Hey there~! I'm looking to get to meet and make a few new furry friends!

I myself am an effeminate bunny boy~ I do very much like to Role play and will
give you as much effort as you give me! I am a subby, bottom bunny that is more than happy to help you unwind, or get off~

I am okay with Herms and Ferals!

I'm not looking for anything particular. I'm not super picky but there are a few no-no's that I will no do.
I am an open book so if you are curious about anything, please just ask~!

I do have discord and Telegram~ 

I look forward to meeting you!


----------



## ktezera (Feb 24, 2018)

Well hi! Im ktezera the hyena. I was interested in your rp offer. Is it still open or are you busy?


----------



## Led The bunny (Feb 24, 2018)

ktezera said:


> Well hi! Im ktezera the hyena. I was interested in your rp offer. Is it still open or are you busy?


Of course!


----------



## ktezera (Feb 24, 2018)

You mentioned that there are a few no nos, can you tell me them?

Also, my discord is ktezera#7115 if you want to chat there^^


----------



## Led The bunny (Feb 24, 2018)

ktezera said:


> You mentioned that there are a few no nos, can you tell me them?
> 
> Also, my discord is ktezera#7115 if you want to chat there^^



Added you on Discord~


----------



## Balskarr (Feb 24, 2018)

Hello again, buddy. Wishing you good luck on the people you find through this.


----------



## Led The bunny (Feb 24, 2018)

Balskarr said:


> Hello again, buddy. Wishing you good luck on the people you find through this.



Hey! It's been a while!


----------



## Balskarr (Feb 24, 2018)

Led The bunny said:


> Hey! It's been a while!


Apologies for just sort of disappearing on ya. Stressful times but I’m back on track.


----------



## Led The bunny (Feb 24, 2018)

Balskarr said:


> Apologies for just sort of disappearing on ya. Stressful times but I’m back on track.



I wasn't that great at being around myself~ If you would like to hook back up, please let me know!


----------



## Phr0ggy_Phangs (Feb 25, 2018)

Hi there! Was wondering if you were still accepting partners, for discord?


----------



## Balskarr (Feb 25, 2018)

Led The bunny said:


> I wasn't that great at being around myself~ If you would like to hook back up, please let me know!

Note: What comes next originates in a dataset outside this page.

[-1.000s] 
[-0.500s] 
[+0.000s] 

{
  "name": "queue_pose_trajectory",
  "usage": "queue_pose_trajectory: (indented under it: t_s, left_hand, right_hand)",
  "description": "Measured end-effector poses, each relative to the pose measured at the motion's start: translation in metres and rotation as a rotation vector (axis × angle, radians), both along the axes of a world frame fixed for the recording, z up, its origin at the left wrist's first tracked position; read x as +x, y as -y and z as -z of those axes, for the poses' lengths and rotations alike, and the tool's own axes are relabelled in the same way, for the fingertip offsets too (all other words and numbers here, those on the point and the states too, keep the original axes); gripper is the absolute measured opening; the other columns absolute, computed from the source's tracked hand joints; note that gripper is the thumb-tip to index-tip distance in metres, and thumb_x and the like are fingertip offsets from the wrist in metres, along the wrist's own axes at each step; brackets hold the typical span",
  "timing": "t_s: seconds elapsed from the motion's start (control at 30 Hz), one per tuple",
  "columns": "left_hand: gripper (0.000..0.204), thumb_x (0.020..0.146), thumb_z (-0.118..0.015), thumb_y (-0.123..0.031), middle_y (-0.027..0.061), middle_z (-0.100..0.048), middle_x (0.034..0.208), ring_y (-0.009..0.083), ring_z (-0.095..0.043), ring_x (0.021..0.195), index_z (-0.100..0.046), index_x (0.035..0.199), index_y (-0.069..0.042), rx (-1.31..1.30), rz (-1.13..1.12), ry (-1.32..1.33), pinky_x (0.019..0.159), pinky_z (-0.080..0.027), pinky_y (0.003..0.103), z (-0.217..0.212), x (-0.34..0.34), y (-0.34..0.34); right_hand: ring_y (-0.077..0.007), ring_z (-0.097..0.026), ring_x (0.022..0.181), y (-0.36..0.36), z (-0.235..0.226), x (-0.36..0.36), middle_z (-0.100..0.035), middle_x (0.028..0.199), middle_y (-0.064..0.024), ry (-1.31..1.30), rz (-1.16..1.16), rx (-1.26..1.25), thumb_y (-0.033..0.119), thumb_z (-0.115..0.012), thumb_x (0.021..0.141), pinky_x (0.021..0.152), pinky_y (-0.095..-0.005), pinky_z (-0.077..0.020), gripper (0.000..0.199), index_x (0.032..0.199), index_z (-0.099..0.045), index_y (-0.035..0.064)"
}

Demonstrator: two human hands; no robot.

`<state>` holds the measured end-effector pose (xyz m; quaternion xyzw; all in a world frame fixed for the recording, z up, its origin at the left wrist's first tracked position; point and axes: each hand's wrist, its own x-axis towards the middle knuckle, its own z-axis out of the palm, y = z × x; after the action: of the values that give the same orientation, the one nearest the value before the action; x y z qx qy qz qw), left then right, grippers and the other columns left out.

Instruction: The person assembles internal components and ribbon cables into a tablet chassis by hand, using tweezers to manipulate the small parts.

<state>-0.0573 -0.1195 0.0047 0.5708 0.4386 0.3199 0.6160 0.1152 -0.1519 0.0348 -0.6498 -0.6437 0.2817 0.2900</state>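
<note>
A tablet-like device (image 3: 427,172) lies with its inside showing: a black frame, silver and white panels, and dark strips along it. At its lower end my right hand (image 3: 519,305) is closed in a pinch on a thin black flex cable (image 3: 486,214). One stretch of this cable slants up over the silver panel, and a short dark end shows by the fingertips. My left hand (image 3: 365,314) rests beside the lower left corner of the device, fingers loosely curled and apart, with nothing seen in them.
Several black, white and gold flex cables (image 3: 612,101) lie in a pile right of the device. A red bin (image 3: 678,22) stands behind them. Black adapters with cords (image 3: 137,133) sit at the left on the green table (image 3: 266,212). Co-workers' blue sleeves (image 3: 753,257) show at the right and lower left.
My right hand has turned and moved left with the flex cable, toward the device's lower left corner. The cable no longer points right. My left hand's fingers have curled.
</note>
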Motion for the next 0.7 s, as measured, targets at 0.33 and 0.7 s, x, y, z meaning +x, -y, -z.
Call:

I’m still Balskarr #3648 if you want to talk on Discord. Likely won’t be a hookup but you were cool to just speak to in my mind.


----------



## Led The bunny (Feb 25, 2018)

Balskarr said:


> I’m still Balskarr #3648 if you want to talk on Discord. Likely won’t be a hookup but you were cool to just speak to in my mind.



No worries! I understand! I tried messaging you but it says you have me blocked!


----------



## Balskarr (Feb 25, 2018)

Led The bunny said:


> No worries! I understand! I tried messaging you but it says you have me blocked!


Does it really? I can’t remember doing that honestly. Sincerest apologies if I did. I suppose I’ll have to message you. Go ahead and PM your Discord, it’s simply been that long.


----------



## Inimicality (Feb 25, 2018)

Are you still looking for RP partners?  If you are, I can PM you my Discord (or you can PM me) so we can chat further.


----------



## Jmuddee (Feb 26, 2018)

You still looking


----------



## Kahmurah (Mar 4, 2018)

Hey, are you looking for more RP partners at all? I'm interested.


----------



## Yakamaru (Mar 4, 2018)

Good luck with finding some RP partners, mate.


----------



## WolfsPlague (Mar 4, 2018)

Hey there, you still looking for rp partners?


----------